After reading over those excerpt, and recalling the desperate love I felt for Kathy at that time, Mary’s answer to why she married Russ seemed accurate and insightful. I had been smug and foolish in my response, and I was ashamed of the way I had reacted. I finally remembered how powerful and overwhelming a force love and desire could be, because Kathy and I experienced them – and YES, I was persistent and relentless in the pursuit of the object of my desire. I also would not have given up if Kathy had not shared the same level of ardor. Even today, the residue of that youthful passion and devotion still survives – especially in the fact that I cannot envision living my life without her.




Ever since Kathy’s father died in 2015, and especially after my own mother died in 2017, Kathy and I started employing “gallows humor” when joking about which of us should die first.
“I want to die before you do,” I would say.
“No,” Kathy would respond, “I want to die first”.
We’d go back and forth this way for a while, and then confess that it would be difficult and lonely to go through the remainder of our lives alone.
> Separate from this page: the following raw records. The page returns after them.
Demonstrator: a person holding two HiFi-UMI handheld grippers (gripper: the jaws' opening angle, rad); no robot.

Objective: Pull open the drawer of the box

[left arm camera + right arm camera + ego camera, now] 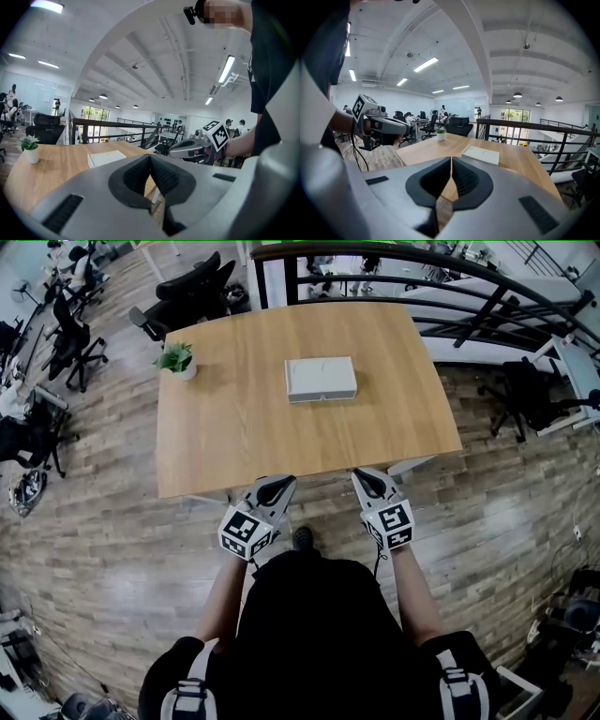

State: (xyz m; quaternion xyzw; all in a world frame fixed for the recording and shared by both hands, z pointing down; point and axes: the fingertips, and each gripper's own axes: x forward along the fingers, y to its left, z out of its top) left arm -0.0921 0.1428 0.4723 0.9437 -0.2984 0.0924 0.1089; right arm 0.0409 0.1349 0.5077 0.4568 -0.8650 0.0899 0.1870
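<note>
Head view leaves the box (321,379) drawer indistinct; left tool (279,484) and right tool (366,477) are closed, empty.

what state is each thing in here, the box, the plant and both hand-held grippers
white box: closed, flat on the table, untouched
potted plant: upright, near the table's far left corner
left hand-held gripper: jaws shut, empty, by the near edge
right hand-held gripper: jaws shut, empty, by the near edge
</note>
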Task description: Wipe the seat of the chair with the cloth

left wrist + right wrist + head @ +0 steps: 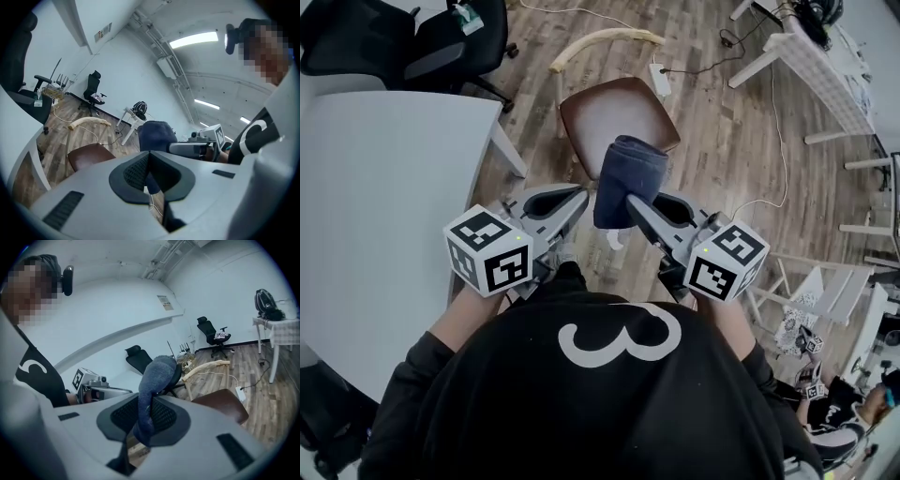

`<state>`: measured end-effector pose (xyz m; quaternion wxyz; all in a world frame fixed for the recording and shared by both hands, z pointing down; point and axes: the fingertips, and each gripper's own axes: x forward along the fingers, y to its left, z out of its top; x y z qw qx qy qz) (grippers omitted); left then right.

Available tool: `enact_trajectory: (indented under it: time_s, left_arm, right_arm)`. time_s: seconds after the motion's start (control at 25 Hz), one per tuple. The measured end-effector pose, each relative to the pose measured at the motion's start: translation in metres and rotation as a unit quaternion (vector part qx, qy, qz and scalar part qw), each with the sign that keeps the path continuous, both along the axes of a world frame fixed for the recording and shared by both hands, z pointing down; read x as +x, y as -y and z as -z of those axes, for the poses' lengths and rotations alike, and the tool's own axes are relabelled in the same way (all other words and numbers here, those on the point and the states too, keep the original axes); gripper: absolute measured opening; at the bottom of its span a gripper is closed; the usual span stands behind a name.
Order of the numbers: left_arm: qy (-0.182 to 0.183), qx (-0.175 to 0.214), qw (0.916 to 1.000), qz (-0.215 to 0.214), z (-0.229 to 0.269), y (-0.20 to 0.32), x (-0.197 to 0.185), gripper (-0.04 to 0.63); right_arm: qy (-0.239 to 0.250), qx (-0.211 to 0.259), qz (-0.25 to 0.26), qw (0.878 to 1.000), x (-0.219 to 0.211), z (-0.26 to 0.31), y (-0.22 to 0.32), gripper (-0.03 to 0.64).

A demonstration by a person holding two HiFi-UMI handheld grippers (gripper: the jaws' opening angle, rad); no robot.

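Cloth, dark blue, thick and folded over [628, 173], sits at frame centre in the head view, pinched near its lower end by the right gripper [636, 206]. In the right gripper view both black ribbed pads [168, 416] press on the fabric, which stands up out of the jaws in a rounded hump. The left gripper [577, 197] is just beside it on the left, jaws drawn together with nothing between them; the left gripper view shows only a thin slit below the pads, with floor behind.

The glossy brown chair seat [614, 108] lies above the cloth in the head view, with the pale curved wooden backrest [605, 39] beyond it near the top edge. In the right gripper view the cloth is held in the air, clear of the seat — seat at lower right, cloth at centre.

A white tabletop [384, 187] fills the left of the head view, a black office chair [403, 42] is at upper left, and wood-plank floor [722, 150] runs under everything.
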<state>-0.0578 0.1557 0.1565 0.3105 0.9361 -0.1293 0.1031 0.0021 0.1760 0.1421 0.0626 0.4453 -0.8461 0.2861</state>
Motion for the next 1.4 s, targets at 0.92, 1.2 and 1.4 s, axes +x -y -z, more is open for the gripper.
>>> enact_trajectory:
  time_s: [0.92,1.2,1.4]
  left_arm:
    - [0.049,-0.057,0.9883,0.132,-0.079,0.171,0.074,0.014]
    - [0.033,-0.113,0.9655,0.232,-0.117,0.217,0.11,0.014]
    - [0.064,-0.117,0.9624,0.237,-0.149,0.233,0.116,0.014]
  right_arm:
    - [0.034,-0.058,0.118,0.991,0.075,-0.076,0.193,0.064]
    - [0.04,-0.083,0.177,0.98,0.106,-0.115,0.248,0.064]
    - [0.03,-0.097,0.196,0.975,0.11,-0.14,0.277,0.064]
I think we both realized that this emotional sentiment was foolishness. My mom continued living 46 years without my father’s company, and all of her children recognize that, although difficult at first, they were years of happiness, joy, and satisfaction. Kathy’s father lived 9 more years after Mary passed away. One of us will survive the death of a spouse, and will continue enjoying the company of children, grandchildren, family, and friends – until we return to that place from which we came. But, I must confess, that I thought James Arthur was singing my lament when he pleaded to his beloved, “I wanna stay with you until we’re grey and old. Just say you won’t let go. Oh, just say you won’t let go”. And, although I know it is sentimental to say it, I will add: “I love you, Kathleen Mavourneen, as much today as on the first day I loved you”.




Date: 2018-05-13 09:05 pm (UTC)
From: (Anonymous)
This had so much more feeling after the pictures were added. Kathy is such a lucky woman. Thank you for taking me back to the fantasy that could have been.